Differentiation within the southern subgroup
The PCoA patterns of the southern taxon populations are shown in Fig. 3f. The large Etendeka range fragment with populations Etendeka-8 and Etendeka-9 is located in the center. Closely attached are the more coastal populations Etendeka-6 and Etendeka-7), and Messum-10, 11 and 12. In contrast, populations Kuiseb-16 and Kuiseb–17 of the Kuiseb range fragment cluster separately at the upper left corner of the PCoA, while populations Khans-Swakop-13 to Khan-Swakop–15 of the Khan–Swakop range fragment are grouped separately at the upper right corner. As in the northern subgroup, all populations of the southern subgroup differ significantly (F = 13.06, p < 0.05) in a pairwise comparison of the PERMANOVA test (Supplementary Tables S1 and S4). The structure analysis of the southern subgroup revealed a best K of four different gene pools. These are presented in Fig. 3d. The populations of the Khan–Swakop range fragment (Khan-Swakop-13 to 15) and Kuiseb range fragment (Kuiseb-16 and Kuiseb–17) in the south are assigned to one unique gene pool (Fig. 3d: Khan–Swakop in green, Kuiseb in blue). The Khan–Swakop and Kuiseb fragments are genetically and geographically well separated from the large central Etendeka–Messum aggregate with gap widths of 83 km and 115 km, respectively. In contrast, the gene pool of Ganias-7 is also found in the western parts of the large Etendeka range fragment.

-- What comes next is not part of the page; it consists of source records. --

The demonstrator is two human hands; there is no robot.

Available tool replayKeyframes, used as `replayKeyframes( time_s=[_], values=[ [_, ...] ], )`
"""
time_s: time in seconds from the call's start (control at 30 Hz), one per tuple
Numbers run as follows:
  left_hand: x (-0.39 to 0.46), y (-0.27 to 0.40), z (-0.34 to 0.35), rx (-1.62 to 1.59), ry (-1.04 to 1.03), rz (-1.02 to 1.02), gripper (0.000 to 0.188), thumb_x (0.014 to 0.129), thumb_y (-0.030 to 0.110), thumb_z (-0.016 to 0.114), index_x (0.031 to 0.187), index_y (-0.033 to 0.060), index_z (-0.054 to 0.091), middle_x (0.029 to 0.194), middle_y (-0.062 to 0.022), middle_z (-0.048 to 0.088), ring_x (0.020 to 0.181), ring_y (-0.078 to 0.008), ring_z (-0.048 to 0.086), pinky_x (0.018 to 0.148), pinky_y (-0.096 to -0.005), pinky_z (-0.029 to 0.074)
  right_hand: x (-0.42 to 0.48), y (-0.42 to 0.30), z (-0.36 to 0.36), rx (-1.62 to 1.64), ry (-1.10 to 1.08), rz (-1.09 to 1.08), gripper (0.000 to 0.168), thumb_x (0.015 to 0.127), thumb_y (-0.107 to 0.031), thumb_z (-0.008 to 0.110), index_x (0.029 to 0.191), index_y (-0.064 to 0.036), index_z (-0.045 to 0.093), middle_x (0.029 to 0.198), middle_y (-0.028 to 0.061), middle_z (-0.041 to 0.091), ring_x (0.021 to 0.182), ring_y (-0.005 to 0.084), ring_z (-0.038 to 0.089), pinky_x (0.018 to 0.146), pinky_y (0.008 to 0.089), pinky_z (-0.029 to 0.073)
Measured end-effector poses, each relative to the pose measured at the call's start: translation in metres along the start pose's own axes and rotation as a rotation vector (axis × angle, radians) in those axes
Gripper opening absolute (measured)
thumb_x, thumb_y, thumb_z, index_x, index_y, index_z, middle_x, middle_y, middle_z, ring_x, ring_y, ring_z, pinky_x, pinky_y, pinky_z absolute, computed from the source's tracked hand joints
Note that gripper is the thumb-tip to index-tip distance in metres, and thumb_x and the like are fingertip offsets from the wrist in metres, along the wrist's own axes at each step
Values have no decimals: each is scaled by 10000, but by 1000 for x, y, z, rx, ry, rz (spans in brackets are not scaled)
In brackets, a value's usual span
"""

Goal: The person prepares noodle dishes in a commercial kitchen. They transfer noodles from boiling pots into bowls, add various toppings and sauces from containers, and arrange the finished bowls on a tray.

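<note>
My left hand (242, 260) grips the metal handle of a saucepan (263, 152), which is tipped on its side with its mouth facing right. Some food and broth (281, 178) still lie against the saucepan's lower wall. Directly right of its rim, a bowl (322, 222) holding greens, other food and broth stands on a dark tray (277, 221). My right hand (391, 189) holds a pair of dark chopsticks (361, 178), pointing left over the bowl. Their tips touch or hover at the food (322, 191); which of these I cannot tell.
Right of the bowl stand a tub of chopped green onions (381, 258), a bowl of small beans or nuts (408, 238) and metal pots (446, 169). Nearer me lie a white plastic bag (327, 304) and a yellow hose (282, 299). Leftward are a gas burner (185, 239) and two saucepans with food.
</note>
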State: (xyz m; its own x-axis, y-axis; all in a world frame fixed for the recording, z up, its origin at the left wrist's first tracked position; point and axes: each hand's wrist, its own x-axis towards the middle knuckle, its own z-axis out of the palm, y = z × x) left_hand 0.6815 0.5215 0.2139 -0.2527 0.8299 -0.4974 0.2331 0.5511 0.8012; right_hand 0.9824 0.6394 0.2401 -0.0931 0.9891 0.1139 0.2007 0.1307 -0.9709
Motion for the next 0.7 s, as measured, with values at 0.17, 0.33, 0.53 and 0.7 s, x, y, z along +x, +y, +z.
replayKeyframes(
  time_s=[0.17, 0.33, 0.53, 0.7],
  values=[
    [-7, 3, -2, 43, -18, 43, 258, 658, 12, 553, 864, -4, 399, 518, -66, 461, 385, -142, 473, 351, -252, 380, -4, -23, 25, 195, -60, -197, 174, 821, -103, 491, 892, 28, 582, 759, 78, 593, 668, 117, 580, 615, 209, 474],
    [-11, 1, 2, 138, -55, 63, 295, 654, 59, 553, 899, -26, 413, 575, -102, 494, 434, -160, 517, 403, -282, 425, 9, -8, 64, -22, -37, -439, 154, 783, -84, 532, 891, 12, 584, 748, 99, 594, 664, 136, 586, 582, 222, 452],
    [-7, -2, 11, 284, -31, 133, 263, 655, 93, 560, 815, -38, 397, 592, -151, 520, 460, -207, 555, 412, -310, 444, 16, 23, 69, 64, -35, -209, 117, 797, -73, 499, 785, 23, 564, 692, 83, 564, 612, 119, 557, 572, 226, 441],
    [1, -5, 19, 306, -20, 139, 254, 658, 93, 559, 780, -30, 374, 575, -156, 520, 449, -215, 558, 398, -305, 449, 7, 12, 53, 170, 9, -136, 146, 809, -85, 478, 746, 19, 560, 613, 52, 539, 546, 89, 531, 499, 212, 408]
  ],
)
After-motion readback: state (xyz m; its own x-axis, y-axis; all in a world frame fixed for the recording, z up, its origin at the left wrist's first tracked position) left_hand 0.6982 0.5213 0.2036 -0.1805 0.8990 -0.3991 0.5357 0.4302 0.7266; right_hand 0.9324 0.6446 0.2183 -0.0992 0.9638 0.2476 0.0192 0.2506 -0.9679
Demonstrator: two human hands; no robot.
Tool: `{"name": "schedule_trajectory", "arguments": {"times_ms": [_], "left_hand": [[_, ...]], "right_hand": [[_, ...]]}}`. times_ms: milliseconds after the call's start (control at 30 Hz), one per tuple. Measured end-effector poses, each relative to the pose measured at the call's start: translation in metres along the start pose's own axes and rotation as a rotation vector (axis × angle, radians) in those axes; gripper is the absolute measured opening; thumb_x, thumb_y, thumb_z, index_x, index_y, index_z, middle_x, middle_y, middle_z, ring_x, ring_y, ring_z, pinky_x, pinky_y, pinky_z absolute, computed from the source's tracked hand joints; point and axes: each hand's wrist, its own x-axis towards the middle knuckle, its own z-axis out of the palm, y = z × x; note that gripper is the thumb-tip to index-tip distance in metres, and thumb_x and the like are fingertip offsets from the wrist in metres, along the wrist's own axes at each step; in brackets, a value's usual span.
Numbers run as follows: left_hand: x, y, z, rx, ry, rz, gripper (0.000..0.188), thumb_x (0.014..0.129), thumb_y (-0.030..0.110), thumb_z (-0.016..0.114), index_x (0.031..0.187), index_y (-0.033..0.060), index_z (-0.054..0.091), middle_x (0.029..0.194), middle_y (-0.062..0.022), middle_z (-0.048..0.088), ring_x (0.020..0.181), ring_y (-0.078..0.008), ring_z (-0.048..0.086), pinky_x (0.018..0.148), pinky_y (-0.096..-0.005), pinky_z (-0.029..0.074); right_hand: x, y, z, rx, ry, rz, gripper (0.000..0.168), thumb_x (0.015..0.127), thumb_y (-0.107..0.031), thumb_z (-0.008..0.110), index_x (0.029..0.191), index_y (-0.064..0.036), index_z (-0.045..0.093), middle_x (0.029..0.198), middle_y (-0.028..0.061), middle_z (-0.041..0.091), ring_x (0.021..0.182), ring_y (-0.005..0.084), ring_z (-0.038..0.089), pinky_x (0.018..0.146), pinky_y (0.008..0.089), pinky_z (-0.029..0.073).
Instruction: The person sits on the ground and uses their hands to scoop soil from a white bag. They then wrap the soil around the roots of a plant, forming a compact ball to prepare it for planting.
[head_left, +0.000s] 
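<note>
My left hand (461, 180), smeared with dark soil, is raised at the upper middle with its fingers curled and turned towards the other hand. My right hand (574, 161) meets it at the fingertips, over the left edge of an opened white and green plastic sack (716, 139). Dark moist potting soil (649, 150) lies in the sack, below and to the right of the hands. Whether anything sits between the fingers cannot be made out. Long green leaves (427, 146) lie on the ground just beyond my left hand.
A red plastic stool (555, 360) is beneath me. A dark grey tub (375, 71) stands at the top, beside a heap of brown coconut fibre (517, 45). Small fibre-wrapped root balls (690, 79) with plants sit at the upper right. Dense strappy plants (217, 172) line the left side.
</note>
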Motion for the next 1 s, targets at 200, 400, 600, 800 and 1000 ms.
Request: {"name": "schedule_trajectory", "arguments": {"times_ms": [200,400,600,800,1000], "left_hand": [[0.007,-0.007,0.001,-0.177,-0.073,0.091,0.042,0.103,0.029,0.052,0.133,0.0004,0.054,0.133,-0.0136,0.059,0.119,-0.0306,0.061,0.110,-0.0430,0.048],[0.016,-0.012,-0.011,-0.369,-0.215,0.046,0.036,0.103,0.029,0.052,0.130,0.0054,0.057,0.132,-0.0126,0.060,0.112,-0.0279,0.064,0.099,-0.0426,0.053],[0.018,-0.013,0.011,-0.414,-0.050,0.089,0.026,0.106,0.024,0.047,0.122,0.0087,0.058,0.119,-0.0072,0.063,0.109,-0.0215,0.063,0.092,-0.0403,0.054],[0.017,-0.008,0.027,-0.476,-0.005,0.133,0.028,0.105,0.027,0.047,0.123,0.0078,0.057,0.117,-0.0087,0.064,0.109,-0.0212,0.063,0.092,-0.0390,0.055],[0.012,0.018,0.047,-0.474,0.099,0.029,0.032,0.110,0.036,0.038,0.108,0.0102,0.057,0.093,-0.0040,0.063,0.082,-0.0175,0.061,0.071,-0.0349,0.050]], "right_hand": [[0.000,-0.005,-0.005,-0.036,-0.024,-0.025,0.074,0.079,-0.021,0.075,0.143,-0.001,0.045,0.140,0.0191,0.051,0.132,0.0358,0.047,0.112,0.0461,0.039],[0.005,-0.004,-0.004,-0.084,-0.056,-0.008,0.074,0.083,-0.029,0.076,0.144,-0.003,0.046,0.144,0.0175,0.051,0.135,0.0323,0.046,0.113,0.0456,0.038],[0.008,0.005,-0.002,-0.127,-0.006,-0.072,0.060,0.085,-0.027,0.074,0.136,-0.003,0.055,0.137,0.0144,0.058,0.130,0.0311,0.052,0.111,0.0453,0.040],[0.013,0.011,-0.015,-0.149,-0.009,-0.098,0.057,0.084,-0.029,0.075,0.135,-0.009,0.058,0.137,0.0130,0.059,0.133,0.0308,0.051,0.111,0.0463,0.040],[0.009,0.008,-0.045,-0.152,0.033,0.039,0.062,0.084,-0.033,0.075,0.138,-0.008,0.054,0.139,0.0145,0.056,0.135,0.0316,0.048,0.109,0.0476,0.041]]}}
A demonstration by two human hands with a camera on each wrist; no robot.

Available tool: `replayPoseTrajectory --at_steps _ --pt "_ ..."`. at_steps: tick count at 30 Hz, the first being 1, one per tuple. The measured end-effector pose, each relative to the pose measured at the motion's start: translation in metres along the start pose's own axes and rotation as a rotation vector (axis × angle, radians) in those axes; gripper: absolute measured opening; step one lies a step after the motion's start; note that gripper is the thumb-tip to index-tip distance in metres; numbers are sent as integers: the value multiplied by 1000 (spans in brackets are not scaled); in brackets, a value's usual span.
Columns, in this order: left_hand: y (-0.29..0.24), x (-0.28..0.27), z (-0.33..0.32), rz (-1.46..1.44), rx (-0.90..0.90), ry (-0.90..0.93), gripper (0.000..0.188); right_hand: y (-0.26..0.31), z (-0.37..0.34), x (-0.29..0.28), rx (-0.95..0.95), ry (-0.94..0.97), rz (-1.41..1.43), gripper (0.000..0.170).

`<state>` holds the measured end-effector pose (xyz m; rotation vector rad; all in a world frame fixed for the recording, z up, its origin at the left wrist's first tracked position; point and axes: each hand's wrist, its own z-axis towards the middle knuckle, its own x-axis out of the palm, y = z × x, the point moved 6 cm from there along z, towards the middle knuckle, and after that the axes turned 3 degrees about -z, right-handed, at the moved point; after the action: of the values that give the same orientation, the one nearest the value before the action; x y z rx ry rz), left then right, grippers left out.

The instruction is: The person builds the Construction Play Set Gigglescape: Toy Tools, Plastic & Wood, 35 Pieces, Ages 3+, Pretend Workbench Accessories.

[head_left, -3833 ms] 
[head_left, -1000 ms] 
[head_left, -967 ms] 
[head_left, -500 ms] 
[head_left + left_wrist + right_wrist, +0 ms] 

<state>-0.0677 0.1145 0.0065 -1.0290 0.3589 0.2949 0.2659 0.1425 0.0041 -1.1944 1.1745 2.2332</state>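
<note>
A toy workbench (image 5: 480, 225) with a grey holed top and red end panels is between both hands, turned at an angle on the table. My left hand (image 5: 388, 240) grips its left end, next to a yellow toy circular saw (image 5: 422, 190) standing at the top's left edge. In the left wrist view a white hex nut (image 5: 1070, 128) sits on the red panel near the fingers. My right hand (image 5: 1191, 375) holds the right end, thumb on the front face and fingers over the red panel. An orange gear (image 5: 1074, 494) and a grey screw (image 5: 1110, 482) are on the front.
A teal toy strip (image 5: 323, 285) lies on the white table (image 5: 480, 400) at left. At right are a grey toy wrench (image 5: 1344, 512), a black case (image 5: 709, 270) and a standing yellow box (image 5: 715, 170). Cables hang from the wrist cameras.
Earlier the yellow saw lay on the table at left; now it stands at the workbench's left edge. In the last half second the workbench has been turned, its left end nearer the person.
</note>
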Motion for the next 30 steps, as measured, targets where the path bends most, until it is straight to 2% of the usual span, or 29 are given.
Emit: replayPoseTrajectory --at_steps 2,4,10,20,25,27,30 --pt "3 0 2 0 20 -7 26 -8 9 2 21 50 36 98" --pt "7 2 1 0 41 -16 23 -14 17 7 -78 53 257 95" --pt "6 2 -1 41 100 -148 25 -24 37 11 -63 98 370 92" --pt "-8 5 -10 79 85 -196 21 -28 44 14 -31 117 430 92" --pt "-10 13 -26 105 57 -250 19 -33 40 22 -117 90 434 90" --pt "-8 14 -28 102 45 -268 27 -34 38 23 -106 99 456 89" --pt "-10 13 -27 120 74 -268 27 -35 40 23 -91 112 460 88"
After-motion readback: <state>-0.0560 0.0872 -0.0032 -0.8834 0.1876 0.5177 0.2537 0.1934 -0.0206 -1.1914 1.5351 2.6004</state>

Diversity within the refuge
The extant Welwitschia mirabilis has developed considerable genetic diversity within the refuge. Our results support the existence of two well-separated taxa within Welwitschia, located in both the northern and southern parts of the total range, as proposed by7. The gene-flow barrier is located in Namibia at 18.7°S between the Ougams and Ganias range fragments. The structure analysis (Fig. 3a) reveals two separate gene pools with no gene flow between them. This sharp discontinuity is in contrast to their moderate spatial isolation: the nearest range fragments are only 65 km away. At 18.7°S there is no obvious geographical barrier such as a mountain range. Moreover, the first two principal axes of the PCA of 19 scaled bioclimatic variables and geological units indicate that the environmental conditions of the Sanitatas and Ougams range fragments are similar to the other Namibian range fragments (Fig. 2). On the third PCA axis, the Sanitatas range fragment is distinctive for having slightly less variability than most Namibian samples and a slightly cooler and drier climate than the Angolan samples.
However, the location of the discontinuity coincides with an important biogeographical limitation, namely the southern boundary of the Kaokoveld desert ecoregion26. It should also be noted that this barrier is equidistant to the range fragments forming the largest aggregations by area in the north (Iona and Tombua–Virei) and south (Etendeka and Messum). It is possible that these major gene pools in the past were the only to survive and later expanded equally into the intermediate space. Further research is needed to explain this biogeographical boundary with regards to Welwitschia and other taxa.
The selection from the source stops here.